Но мы втроем – одно целое: я, мама и Бизи. Я – голова и прилежные руки, Бизи – горячее сердце, и мама – душа, без которой нет нас. Возможно, когда-нибудь мы умрем прямо здесь, подметая гостиную, все вместе. Мы превратимся в скелеты с метлами в руках. Мы…
В тот же день, позже
Пишу, лежа в постели. Сейчас я готова отдать полжизни за кусочек льда, чтобы охладить лицо. Шкипер дрожит, беспокоится и пытается выгнать меня из комнаты. Наверное, опять будет буря. Когда я прилегла, нога в чулке чиркнула по покрывалу и высекла искру.
Мне пришлось бросить писать, потому что пришел Эллис и сказал, что поможет мне чистить курятник.
– Мне даже нравится там убираться, – сказал он. – У меня своя методика.
– У тебя раздуваются ноздри, когда ты врешь.
Я схватила лопату и принялась сгребать с пола куриный помет.
Сказать по правде, я ужасно справляюсь с любой работой, требующей терпения – я нетерпелива душой и телом. Я вечно ударяюсь локтями об углы, потому что мне жаль тратить секунды, чтобы притормаживать на поворотах.
– А ты, что ли, за мной наблюдаешь, малявка, и изучаешь мои привычки? – ухмыльнулся он. – С чего бы вдруг? У тебя есть намерения на мой счет? Надеюсь, они благородные?
– Не дури, – сказала я и налегла на лопату.
Мы долго работали молча, выгребали вонючие старые опилки, сыпали на пол свежие. А потом Эллис сказал совершенно некстати, словно в продолжение разговора, хотя никаких разговоров мы не начинали:
– Наверное, она где-то прячет и другие письма, если та девушка так много значила для нее. Она что-то скрывает.

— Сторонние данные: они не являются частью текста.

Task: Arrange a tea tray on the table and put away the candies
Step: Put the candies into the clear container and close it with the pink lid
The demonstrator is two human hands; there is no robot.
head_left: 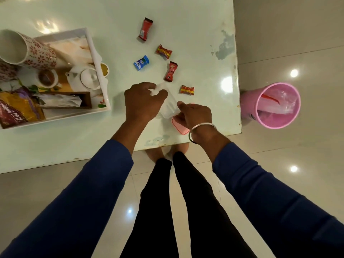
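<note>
Blue sleeves [104, 183], black trousers nearest, over glossy tiled floor [279, 43]. Pale green glass-smooth table [186, 15], worn patches at right edge. Left hand [142, 101] fingers curled, gripping clear plastic container [168, 107]; right hand [195, 115] fingers pinching its rim, resting on pink lid [177, 125]. Five wrapped candies [168, 71] loose beyond fingers, crinkly red and blue foil. White rectangular tray [100, 75] left of fingers: patterned mugs, white teapot [87, 77], snack packet. Pink plastic bin [277, 105] right, on floor.
</note>
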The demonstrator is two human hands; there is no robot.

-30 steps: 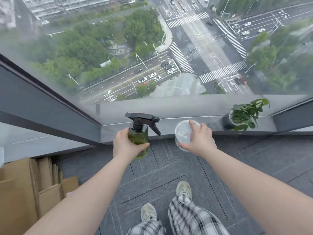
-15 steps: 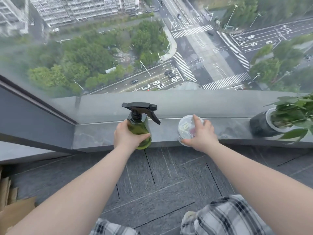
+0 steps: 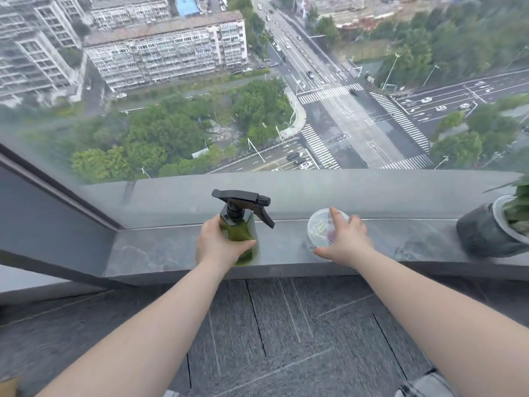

Я рассказала ему об открытке, которую нашла в мамином комоде, и о том, как потом мама плакала в кладовке. Я говорю с ним почти обо всем, и еще не было случая, чтобы Эллис не попытался помочь мне с моими проблемами.
– Может быть.
Занятая другими делами, я почти и не думала о той открытке после нашего с ним разговора. Я разогнулась, опершись на лопату, чтобы секунду передохнуть, и вытерла лоб рукой.
– Тебе идет, – поддел меня Эллис, показав пальцем, что я случайно испачкала лоб куриным пометом. Он провел линию у моего лба, чуть не коснувшись кожи.